When the eyes are kept open we tend to blink at least 15 to 20 times a minute. Every time the eyelid moves over the cornea, both the lid and the cornea get irritated and the discomfort is quite severe.

If the eye is kept closed, there is no movement of the eyelid or cornea and the irritation is much lesser. The cornea (black part of the eye) is the most sensitive part of the external eye and is very rich in nerve fibres.

When the foreign body is either on the cornea or on the eyelid, the corneal nerve fibres are irritated and the resultant discomfort is very severe.

On the other hand, if the foreign body is lodged in the conjunctiva(white part of the eye) the irritation is much less severe because compared with the cornea, the conjunctiva is less sensitive.

Rubbing the eye vigorously when a foreign body is present in the eye can cause damage to the delicate epithelium of the cornea.

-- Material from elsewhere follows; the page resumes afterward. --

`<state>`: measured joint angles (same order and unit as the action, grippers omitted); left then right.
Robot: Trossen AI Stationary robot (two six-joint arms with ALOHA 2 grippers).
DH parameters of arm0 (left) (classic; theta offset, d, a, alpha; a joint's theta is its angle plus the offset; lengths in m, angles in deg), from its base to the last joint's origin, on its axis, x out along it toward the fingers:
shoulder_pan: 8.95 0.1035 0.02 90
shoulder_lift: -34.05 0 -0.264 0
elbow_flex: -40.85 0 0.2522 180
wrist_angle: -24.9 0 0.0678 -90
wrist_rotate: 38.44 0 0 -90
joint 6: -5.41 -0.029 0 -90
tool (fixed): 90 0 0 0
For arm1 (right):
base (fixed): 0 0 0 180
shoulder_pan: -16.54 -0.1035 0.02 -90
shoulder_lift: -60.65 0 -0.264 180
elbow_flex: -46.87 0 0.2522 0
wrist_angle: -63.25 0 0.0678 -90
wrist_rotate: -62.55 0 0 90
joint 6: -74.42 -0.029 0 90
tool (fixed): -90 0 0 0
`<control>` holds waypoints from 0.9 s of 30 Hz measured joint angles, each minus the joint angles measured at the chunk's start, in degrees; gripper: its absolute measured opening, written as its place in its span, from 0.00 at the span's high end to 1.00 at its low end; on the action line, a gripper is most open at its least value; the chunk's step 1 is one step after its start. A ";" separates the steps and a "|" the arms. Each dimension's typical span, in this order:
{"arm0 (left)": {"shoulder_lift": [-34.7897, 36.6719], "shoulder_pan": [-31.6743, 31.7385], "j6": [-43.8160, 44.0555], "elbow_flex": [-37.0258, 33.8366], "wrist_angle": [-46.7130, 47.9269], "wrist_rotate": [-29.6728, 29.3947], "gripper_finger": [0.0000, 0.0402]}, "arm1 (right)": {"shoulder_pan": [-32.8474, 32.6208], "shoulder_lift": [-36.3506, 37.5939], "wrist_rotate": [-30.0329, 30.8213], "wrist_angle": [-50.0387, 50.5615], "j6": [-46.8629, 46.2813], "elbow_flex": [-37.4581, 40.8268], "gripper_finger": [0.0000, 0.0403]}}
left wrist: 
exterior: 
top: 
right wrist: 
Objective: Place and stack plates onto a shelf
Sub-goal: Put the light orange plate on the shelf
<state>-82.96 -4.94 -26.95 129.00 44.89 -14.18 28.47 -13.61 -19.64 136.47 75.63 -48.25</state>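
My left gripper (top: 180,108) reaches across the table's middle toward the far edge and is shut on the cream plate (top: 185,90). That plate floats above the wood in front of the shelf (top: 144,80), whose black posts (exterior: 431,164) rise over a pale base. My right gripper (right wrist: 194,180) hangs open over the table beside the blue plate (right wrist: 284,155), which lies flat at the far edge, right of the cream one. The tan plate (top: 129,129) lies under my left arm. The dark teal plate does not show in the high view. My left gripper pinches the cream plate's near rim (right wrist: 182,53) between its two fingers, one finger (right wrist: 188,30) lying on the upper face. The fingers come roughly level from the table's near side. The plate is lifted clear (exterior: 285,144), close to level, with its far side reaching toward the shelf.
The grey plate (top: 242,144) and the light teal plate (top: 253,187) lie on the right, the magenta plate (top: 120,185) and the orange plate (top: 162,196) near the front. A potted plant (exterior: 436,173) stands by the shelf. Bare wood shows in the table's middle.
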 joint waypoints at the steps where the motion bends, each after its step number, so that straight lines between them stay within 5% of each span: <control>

A very small foreign body lodged in the cornea can, under rare conditions, be covered by the epithelium of the cornea. In such cases, there will be no irritation at all.

For this to occur, the foreign body should be very small, it should be inert, and should be smooth. Under these conditions, the corneal epithelium can grow over it.

The course of treatment for a foreign object in the eye depends on what the object is, and the degree of contact it has made with the eye.

The best method of removal is to wash out the eye with an eye wash solution or if none is available, tap water. If a tap is not nearby, you can use a water fountain, a hose (using a gentle flow), or a shower. The most important point is to use a generous amount of water to ensure the particle is completely flushed out of the eye.

If you still feel the object in your eye, manual removal is the next option. It’s recommended that you use a tissue or cotton swap while doing this, being very careful not to swipe across the eye. Be sure to look in the opposite direction of where you feel the object (if it’s in your upper eyelid, look down, and vice versa) to protect the cornea.

For larger foreign bodies, or foreign bodies that may have penetrated the eye, seek medical attention immediately.